The task:
Locate the line bearing "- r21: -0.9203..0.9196" in the material below, then reproduce it and each following line up to and including the line bearing "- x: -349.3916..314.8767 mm".

Data for processing:
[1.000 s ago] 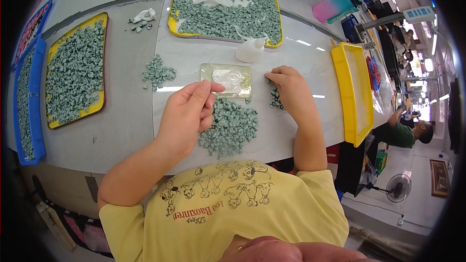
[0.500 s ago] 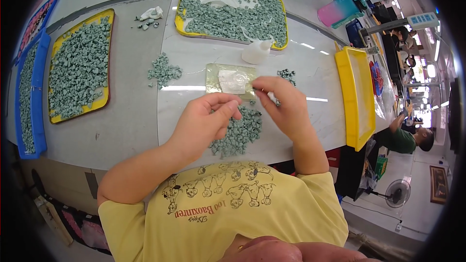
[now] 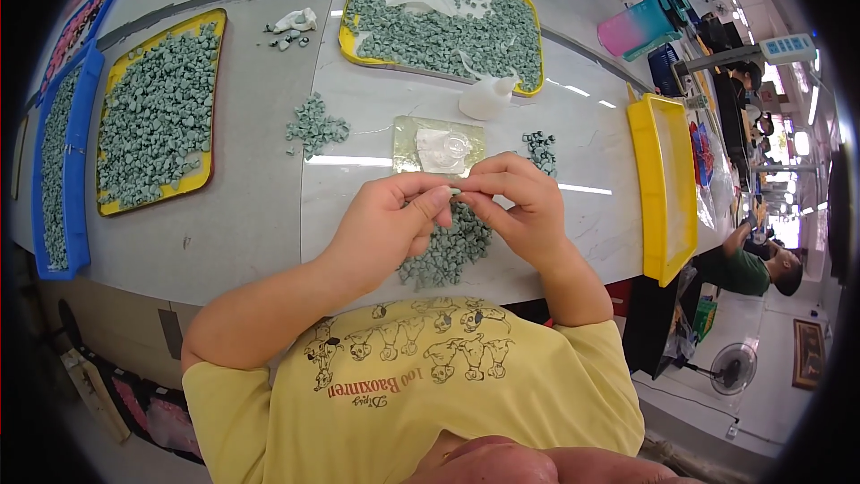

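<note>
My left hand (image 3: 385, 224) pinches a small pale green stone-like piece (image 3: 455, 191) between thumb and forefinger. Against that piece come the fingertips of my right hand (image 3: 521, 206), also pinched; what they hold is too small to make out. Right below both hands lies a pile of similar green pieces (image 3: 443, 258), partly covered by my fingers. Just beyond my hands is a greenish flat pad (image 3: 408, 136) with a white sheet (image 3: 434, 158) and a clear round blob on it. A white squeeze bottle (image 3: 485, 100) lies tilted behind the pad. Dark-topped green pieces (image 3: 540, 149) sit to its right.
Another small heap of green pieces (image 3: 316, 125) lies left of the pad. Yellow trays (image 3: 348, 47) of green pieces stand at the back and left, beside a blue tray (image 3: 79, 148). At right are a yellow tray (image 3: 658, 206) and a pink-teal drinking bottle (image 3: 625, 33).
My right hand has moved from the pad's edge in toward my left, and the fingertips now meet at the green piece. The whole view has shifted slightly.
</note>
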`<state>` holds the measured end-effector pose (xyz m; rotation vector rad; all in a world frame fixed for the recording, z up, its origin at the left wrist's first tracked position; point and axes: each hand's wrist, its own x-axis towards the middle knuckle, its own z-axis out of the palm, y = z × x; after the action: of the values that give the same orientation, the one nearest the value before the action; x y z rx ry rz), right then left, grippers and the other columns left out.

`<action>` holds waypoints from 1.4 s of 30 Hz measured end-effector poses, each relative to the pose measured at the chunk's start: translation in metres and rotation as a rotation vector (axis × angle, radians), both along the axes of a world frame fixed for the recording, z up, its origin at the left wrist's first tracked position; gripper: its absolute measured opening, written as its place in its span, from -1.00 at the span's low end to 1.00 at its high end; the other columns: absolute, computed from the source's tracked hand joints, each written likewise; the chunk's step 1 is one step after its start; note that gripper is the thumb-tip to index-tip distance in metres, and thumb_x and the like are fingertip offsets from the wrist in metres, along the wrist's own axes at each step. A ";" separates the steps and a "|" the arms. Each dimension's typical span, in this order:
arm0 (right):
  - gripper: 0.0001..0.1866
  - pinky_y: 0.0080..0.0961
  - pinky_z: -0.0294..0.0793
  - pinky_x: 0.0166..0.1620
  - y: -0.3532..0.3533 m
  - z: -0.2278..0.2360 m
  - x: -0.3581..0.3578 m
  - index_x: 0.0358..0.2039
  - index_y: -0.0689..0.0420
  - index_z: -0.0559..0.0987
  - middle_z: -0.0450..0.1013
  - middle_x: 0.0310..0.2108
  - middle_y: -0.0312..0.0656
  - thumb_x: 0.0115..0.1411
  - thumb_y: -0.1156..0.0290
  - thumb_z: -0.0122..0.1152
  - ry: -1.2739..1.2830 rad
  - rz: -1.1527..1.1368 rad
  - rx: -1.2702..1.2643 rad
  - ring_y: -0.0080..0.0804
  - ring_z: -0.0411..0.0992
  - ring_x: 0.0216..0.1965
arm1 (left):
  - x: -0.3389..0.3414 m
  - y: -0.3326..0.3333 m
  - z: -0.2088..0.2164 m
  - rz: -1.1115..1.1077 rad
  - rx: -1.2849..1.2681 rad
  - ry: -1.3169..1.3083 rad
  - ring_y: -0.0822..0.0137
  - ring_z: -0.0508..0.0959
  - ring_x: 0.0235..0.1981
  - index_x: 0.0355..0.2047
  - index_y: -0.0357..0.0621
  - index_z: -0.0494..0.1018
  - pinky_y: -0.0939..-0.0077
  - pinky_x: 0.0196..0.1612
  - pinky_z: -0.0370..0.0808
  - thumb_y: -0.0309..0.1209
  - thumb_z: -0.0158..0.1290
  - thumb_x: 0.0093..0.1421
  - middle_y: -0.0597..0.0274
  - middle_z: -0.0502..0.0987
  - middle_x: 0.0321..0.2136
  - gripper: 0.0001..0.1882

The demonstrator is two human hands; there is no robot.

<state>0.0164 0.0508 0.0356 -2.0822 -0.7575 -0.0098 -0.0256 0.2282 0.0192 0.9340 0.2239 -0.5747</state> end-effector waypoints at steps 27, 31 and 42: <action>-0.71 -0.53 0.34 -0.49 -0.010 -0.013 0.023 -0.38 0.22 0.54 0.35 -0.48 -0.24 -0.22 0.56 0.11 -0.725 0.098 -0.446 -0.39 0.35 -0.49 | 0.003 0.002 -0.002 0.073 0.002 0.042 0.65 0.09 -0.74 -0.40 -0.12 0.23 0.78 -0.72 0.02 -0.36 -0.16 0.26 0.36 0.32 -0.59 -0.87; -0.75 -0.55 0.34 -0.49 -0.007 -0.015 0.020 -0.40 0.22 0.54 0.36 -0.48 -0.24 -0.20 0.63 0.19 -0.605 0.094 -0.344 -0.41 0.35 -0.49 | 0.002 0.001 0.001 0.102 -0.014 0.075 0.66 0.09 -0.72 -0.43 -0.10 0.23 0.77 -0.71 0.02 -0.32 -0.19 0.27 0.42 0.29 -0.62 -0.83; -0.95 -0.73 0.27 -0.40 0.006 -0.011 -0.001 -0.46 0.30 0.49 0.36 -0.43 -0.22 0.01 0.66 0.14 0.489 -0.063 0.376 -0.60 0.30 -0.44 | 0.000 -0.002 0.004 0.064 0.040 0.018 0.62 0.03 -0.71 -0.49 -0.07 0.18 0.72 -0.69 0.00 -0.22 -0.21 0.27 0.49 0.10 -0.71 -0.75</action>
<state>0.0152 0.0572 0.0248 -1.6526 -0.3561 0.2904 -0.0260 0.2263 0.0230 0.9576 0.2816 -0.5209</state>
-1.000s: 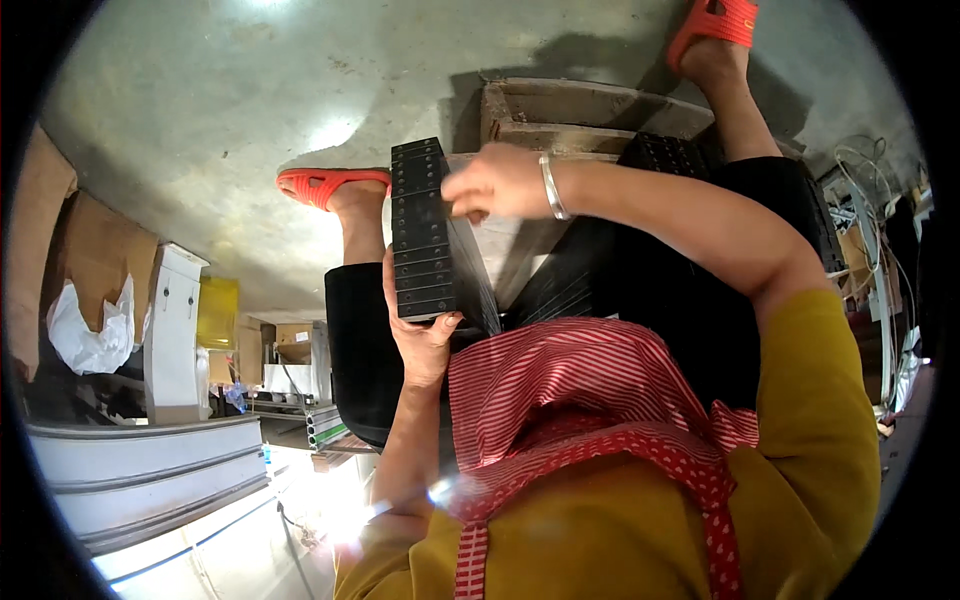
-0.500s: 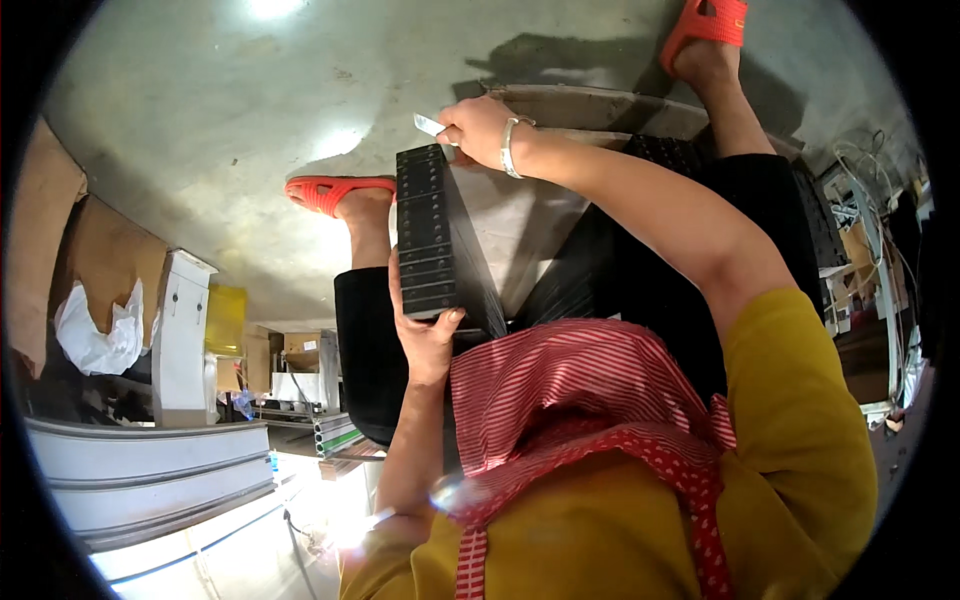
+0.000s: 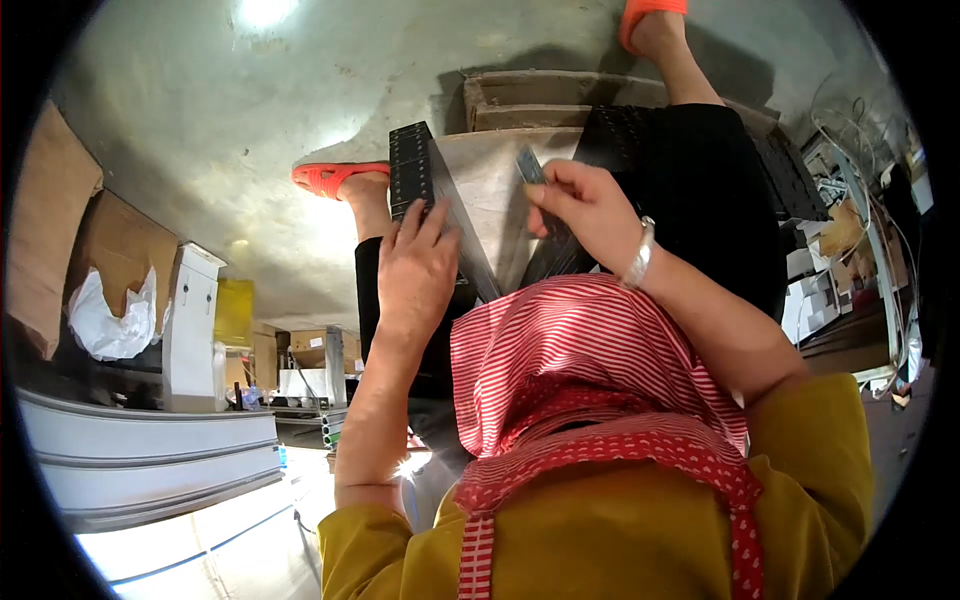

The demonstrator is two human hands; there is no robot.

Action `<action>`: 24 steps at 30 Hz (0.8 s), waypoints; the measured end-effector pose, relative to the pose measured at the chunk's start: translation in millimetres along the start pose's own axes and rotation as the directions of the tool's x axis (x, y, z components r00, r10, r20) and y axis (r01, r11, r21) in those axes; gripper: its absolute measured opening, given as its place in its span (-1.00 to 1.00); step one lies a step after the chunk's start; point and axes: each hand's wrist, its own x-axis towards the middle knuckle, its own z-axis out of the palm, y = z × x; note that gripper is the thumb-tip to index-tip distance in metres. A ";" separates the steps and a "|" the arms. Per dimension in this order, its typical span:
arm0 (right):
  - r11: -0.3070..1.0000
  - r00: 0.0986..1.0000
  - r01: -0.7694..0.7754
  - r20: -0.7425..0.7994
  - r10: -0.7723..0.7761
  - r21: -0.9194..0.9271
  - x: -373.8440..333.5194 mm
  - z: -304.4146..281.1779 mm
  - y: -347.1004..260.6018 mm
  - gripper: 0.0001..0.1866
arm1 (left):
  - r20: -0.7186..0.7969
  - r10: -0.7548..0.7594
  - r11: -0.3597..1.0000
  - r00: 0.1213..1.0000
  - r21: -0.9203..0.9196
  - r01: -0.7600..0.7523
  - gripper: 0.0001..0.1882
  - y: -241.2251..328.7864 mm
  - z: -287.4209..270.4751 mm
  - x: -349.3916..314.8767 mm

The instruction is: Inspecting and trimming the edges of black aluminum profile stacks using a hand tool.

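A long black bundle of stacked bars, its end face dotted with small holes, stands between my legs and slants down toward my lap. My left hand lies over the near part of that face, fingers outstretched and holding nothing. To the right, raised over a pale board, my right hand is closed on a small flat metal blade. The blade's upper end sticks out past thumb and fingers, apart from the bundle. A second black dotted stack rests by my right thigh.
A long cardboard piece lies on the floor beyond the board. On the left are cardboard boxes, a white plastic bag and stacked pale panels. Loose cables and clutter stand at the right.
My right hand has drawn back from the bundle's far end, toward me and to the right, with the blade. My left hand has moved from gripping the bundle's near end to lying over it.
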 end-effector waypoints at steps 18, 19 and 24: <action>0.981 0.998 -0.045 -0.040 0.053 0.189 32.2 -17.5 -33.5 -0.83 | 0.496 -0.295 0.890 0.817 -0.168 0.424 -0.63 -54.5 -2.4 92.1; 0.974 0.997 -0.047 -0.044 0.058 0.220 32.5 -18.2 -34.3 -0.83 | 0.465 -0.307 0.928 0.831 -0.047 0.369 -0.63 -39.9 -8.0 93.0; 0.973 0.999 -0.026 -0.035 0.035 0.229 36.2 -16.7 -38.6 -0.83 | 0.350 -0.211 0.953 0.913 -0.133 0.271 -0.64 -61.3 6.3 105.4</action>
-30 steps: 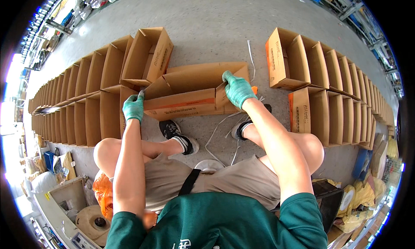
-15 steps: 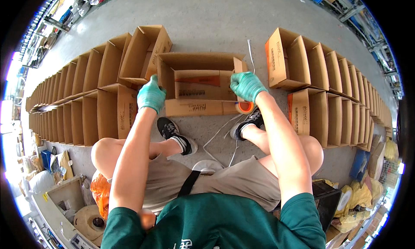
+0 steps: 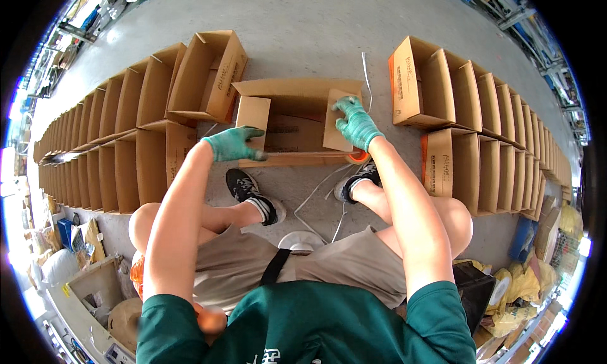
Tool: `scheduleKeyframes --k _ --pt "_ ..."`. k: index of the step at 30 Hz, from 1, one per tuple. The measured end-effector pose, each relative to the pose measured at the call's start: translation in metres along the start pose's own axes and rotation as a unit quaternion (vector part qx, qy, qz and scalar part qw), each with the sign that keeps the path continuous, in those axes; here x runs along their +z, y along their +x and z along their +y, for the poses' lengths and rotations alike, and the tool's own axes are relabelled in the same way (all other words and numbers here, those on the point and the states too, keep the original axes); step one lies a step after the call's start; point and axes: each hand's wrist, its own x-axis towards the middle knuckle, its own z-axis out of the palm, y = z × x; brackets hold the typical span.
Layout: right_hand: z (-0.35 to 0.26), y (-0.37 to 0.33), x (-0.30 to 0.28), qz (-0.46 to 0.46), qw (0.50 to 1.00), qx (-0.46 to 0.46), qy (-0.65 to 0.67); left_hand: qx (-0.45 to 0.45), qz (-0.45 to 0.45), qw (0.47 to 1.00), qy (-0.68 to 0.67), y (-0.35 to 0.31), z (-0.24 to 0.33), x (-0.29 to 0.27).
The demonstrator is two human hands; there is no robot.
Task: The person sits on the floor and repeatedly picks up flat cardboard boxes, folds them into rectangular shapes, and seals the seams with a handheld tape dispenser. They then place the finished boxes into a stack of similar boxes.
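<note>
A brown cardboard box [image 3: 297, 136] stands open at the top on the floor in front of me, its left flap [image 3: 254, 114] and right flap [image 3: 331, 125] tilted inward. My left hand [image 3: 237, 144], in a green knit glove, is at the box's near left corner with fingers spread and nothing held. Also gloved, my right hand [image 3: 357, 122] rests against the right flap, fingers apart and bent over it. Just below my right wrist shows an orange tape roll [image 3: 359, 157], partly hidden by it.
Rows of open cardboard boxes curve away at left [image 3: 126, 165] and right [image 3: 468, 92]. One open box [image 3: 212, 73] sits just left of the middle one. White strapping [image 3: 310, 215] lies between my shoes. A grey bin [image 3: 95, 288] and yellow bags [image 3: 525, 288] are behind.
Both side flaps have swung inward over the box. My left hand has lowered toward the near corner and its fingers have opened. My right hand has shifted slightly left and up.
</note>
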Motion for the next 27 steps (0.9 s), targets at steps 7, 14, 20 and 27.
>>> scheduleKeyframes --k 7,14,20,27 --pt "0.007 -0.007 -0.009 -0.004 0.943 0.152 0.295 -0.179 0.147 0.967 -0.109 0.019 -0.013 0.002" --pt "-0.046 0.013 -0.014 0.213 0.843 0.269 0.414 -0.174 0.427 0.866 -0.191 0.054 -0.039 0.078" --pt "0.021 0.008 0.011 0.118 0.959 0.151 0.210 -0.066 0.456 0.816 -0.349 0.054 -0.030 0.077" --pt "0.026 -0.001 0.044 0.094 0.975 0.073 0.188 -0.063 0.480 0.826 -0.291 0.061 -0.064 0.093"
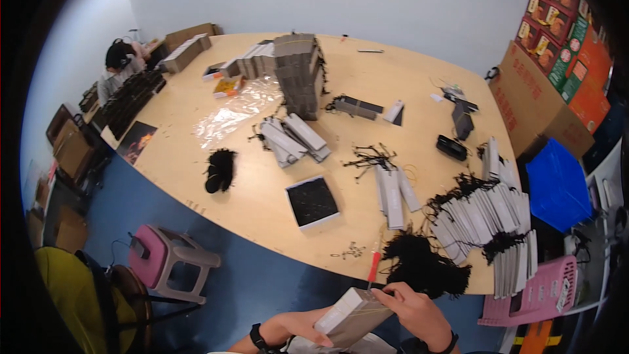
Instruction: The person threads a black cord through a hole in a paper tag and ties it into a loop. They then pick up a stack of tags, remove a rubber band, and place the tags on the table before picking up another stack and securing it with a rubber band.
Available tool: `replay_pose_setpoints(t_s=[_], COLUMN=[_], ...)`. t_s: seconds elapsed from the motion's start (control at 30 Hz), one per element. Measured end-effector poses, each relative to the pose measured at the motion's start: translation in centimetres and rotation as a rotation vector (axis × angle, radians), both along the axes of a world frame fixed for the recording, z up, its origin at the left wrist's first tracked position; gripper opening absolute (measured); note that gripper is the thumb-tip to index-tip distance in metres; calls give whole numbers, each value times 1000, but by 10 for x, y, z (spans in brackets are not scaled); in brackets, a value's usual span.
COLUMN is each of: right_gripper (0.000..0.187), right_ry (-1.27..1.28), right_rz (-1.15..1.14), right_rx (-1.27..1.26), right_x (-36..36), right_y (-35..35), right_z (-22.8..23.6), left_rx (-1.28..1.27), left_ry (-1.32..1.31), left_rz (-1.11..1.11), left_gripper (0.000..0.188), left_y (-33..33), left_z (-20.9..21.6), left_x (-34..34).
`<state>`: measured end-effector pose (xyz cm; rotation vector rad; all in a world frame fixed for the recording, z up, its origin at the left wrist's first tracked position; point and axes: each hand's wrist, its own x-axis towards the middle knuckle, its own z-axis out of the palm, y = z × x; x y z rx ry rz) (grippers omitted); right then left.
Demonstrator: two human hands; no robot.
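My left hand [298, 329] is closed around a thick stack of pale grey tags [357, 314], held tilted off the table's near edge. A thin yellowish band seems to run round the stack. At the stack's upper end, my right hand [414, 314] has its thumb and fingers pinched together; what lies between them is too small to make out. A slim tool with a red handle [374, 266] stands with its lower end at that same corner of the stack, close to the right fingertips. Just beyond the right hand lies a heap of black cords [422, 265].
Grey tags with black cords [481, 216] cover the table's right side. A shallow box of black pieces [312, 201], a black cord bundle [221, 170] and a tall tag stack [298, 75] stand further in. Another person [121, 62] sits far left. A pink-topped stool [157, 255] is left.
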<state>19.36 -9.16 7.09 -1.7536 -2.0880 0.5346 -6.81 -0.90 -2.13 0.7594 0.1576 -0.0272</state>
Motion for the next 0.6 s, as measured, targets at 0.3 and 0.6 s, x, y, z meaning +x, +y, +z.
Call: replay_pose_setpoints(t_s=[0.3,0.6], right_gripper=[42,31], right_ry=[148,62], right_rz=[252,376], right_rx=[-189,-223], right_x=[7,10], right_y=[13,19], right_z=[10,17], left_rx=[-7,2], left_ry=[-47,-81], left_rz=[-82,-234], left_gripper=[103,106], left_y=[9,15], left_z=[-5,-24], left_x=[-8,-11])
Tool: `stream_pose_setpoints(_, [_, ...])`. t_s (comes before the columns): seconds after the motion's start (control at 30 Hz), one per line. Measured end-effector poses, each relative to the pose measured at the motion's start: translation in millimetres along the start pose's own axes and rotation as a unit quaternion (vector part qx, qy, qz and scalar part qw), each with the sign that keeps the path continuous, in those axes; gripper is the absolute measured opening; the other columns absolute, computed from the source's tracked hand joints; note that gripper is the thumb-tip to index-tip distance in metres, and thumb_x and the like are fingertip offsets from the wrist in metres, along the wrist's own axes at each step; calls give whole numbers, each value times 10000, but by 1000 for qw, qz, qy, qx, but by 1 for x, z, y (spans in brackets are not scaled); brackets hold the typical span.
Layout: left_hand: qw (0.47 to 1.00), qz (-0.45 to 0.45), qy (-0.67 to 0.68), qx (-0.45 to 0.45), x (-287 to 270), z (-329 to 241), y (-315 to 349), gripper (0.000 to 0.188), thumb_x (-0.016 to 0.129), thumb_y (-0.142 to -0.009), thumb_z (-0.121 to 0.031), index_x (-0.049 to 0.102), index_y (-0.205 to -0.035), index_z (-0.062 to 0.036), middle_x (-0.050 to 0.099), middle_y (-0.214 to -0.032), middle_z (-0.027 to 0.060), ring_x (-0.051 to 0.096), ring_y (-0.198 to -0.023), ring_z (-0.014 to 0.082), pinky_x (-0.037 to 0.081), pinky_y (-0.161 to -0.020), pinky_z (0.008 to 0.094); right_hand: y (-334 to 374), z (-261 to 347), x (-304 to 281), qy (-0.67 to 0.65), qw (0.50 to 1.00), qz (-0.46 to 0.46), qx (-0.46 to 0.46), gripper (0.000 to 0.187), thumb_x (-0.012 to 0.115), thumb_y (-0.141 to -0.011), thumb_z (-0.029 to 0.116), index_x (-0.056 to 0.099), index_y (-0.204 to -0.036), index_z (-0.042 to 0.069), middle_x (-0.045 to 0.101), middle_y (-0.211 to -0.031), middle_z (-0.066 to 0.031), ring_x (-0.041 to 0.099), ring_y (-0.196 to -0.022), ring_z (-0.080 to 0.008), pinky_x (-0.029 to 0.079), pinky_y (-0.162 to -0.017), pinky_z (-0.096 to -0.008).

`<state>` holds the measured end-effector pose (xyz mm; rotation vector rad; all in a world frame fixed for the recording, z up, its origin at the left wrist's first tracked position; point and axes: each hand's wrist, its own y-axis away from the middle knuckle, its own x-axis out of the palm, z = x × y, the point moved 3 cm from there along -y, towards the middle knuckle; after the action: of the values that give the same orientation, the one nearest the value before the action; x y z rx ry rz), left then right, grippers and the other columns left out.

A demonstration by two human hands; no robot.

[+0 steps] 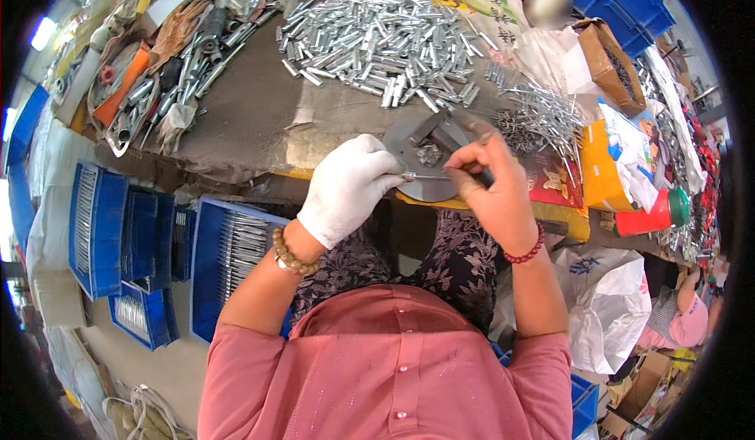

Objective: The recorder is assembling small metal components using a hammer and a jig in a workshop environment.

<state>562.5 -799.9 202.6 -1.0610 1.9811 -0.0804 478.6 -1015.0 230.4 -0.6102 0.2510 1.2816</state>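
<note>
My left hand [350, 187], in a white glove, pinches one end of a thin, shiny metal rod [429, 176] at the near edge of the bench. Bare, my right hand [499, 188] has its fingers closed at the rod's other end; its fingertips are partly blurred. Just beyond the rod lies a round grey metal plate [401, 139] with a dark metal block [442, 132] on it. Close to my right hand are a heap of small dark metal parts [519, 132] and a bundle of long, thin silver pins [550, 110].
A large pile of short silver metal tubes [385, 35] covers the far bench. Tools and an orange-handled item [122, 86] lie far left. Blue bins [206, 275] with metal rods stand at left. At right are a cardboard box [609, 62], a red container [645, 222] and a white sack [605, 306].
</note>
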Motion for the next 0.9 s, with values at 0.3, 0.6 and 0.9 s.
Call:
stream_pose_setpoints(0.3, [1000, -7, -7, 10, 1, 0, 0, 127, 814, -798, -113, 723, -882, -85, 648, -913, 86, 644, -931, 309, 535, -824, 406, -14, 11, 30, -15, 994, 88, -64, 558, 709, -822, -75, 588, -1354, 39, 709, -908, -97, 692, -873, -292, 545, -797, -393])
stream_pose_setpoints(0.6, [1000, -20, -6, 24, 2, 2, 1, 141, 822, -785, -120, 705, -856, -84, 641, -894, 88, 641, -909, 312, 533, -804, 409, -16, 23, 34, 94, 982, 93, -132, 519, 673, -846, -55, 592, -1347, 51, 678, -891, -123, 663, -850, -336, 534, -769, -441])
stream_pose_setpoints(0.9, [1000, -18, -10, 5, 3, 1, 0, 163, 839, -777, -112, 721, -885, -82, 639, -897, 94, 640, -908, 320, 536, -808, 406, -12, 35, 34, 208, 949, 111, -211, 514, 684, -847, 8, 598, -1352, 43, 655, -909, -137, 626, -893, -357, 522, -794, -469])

Completed exercise:
  - r21: -0.9203..0.9196
  - r01: -0.7600..0.7523
  - gripper: 0.0001..0.1882
  - y: -241.2251..328.7864 mm
  - z: -287.4209..270.4751 mm
  - x: -349.3916..314.8767 mm

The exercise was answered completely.